*About this task*. Copy exactly the lines of the data below that run from the line holding "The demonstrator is" through the line holding "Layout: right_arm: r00", both ends included.
━━━ Provided data ━━━
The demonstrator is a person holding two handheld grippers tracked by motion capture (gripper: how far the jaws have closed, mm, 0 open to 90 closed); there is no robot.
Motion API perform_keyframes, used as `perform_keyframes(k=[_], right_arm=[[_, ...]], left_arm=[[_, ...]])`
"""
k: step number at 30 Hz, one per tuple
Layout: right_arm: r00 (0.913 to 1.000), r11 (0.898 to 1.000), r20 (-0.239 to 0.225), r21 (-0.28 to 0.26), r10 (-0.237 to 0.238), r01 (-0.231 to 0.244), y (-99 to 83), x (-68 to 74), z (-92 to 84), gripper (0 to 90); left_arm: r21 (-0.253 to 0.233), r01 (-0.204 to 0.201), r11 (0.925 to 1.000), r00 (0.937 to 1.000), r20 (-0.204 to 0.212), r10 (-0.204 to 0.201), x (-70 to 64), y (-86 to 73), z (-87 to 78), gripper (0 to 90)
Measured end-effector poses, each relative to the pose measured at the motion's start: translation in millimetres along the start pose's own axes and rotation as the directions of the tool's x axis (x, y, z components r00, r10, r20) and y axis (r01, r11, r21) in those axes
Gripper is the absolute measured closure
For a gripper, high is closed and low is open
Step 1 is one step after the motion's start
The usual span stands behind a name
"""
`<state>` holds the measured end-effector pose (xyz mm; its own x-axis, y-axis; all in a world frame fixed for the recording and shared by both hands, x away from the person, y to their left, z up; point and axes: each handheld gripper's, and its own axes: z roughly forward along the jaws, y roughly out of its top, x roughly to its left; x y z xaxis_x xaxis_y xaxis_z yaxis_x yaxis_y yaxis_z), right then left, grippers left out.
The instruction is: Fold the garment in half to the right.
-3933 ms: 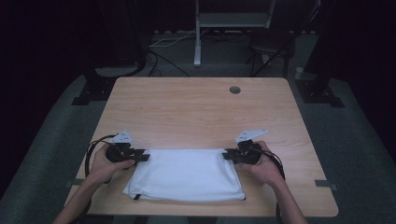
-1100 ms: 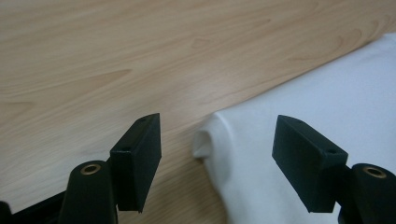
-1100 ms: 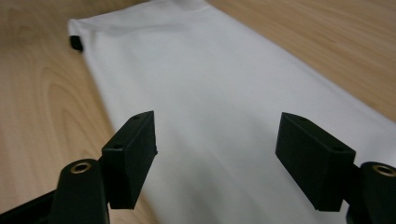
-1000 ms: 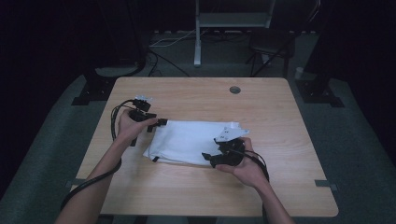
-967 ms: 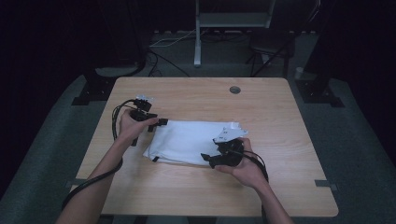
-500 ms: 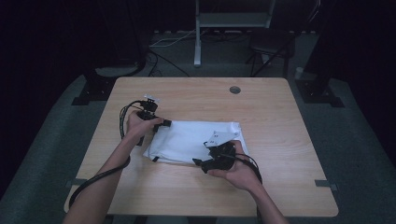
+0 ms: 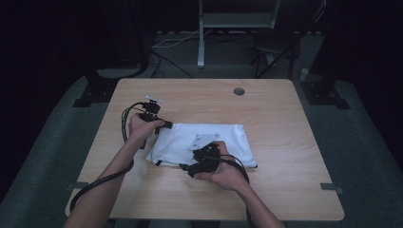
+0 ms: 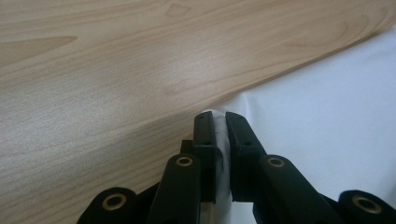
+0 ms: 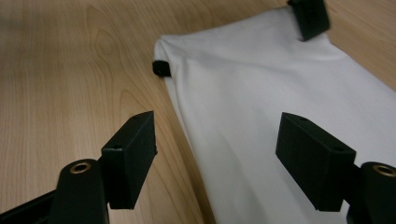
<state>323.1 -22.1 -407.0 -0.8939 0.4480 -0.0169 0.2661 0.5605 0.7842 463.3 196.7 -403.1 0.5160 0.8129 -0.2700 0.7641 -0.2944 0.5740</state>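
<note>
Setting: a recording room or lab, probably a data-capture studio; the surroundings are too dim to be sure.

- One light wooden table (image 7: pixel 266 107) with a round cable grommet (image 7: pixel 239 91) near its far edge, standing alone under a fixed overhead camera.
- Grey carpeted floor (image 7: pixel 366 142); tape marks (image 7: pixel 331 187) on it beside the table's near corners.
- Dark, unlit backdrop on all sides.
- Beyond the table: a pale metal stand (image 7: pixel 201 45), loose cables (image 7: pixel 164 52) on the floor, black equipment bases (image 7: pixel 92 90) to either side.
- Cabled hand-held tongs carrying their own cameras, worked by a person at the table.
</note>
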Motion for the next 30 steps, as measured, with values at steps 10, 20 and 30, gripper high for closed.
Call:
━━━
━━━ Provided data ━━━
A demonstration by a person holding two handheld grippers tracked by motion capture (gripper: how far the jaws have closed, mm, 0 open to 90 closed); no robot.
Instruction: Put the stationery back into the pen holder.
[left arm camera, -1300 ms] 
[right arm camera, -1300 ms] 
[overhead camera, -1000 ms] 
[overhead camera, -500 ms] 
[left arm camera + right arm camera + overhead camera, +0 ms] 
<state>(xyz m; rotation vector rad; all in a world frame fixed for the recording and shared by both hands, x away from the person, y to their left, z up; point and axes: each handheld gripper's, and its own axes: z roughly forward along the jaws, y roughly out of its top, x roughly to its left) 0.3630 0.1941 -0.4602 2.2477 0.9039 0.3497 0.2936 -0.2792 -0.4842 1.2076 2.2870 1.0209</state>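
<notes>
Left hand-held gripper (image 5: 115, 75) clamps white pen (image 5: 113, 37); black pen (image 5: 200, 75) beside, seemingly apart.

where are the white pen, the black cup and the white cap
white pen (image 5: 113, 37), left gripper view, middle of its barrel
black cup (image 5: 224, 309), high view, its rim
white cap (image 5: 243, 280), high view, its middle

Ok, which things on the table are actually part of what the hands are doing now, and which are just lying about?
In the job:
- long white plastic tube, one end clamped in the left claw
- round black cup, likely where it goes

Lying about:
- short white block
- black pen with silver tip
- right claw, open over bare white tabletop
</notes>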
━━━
*Expected output*.
The demonstrator is a person holding two handheld grippers tracked by motion capture (gripper: how far the jaws have closed, mm, 0 open to 90 closed); there is no robot.
Motion API perform_keyframes, used as `perform_keyframes(k=[_], right_arm=[[_, ...]], left_arm=[[_, ...]])`
"""
k: step number at 30 Hz, one per tuple
Layout: right_arm: r00 (0.913 to 1.000), r11 (0.898 to 1.000), r20 (-0.239 to 0.225), r21 (-0.28 to 0.26), r10 (-0.237 to 0.238), r01 (-0.231 to 0.244), y (-99 to 83), x (-68 to 74), z (-92 to 84), gripper (0 to 90); left_arm: r21 (-0.253 to 0.233), r01 (-0.204 to 0.201), r11 (0.925 to 1.000), r00 (0.937 to 1.000), r20 (-0.204 to 0.212), r10 (-0.204 to 0.201), x (-70 to 64), y (-86 to 73), z (-87 to 78), gripper (0 to 90)

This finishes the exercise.